Diabetes mellitus (DM) is the most common acquired cause of peripheral neuropathy in developed Western countries (1). According to WHO, it is the most common neuropathy worldwide with 10M cases in US (2). Approximately 45 to 60% of patients with diabetes will develop manifestations of peripheral neuropathy. More importantly, several studies document clinical and sub-clinical signs of diabetic neuropathy even before neurological impairment and symptom development (1-9). These cases substantiate the importance of early and intensive glycemic control as the most important preventable risk factor in the development of neuropathy (1-9). Prevention and early detection is crucial especially in light of the estimated increase in worldwide diabetes to approximately 366 million by 2030 (10).

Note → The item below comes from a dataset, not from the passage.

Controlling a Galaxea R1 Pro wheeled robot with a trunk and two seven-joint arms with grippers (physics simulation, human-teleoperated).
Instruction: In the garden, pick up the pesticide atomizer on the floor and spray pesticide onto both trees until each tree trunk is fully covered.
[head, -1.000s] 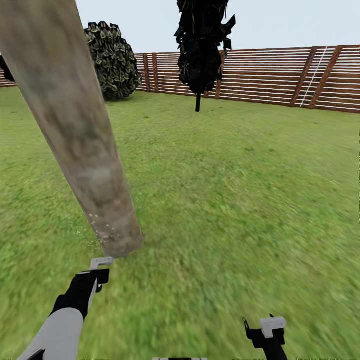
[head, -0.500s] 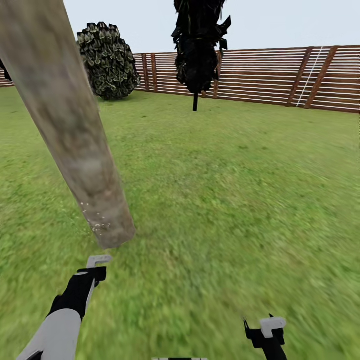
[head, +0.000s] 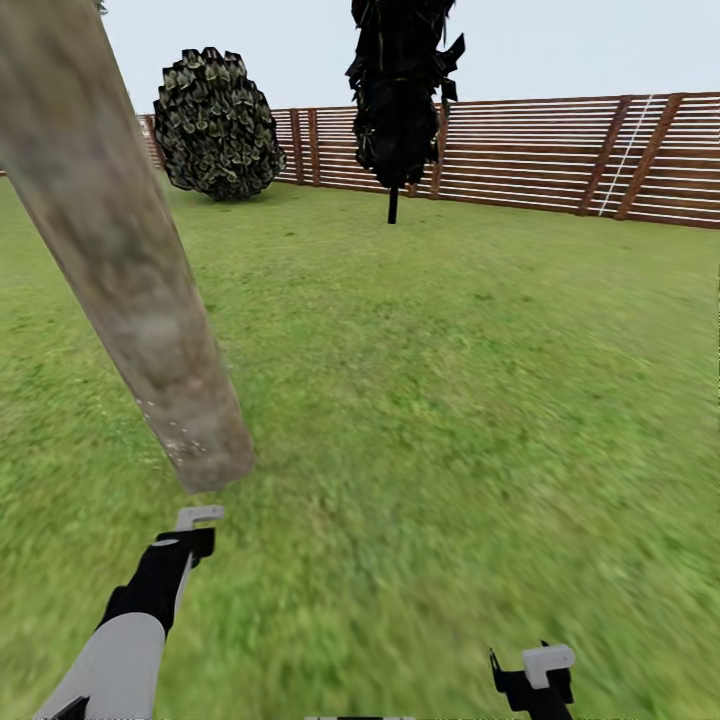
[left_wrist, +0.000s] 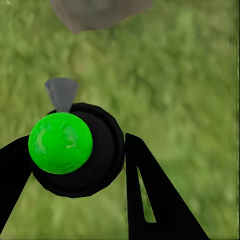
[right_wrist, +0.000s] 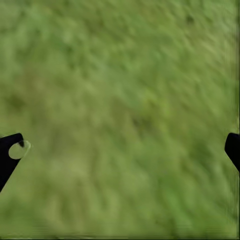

A frequent microvascular complication of diabetes is diabetic neuropathy. The most common type is distal symmetric neuropathy or polyneuropathy (DPN). DPN results in significant disability and morbidity (1, 10). Complications of DPN include severe pain, loss of ambulation from foot deformities and increased risk of foot ulceration, infection, and ensuing amputation (10, 11). Sadly, life-time risk of foot amputation is 15% in patients with diabetic polyneuropathy (11) The televised soda campaign in NY shows a gruesome albeit advanced image of an unchecked diabetic foot. While the most common pattern of diabetic neuropathy is DPN, other patterns of neuropathy exist. These include autonomic neuropathy, small fiber neuropathy, polyradiculopathy, diabetic amyotrophy, and focal mononeuropathies (1,2). Diabetic polyneuropathy (DPN) involves the distal lower extremities with sensory involvement greater than motor and autonomic involvement (1,12,14,16). Generally involvement of motor nerves occurs later in the development of the disease. Early motor involvement increases the diagnostic severity of DPN (12, 16) Other pathophysiologic processes associated with diabetic neuropathies include a predisposition to compression and repetitive injury (1). Superimposed mononeuropathies or entrapment neuropathies, like carpal tunnel syndrome, commonly occur in patients with DPN (1,14)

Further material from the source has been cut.